Problem:
For this exercise, restate every line below word for word and drop the images.

Given information:
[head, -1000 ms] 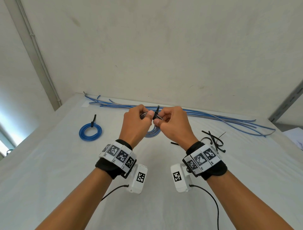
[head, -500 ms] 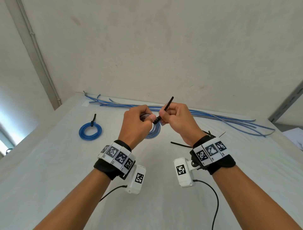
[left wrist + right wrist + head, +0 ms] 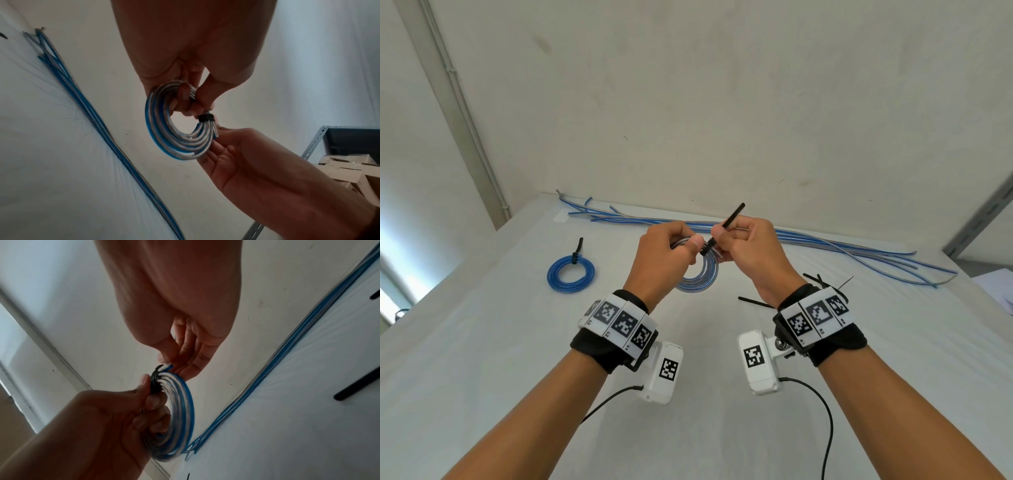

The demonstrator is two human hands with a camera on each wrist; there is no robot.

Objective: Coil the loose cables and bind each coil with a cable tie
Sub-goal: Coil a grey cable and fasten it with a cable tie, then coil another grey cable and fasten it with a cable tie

Answer space:
[head, -1000 ms] 
[head, -500 ms] 
[left wrist + right wrist + head, +0 ms] 

The demonstrator is two human hands with a camera on each wrist; there is no robot.

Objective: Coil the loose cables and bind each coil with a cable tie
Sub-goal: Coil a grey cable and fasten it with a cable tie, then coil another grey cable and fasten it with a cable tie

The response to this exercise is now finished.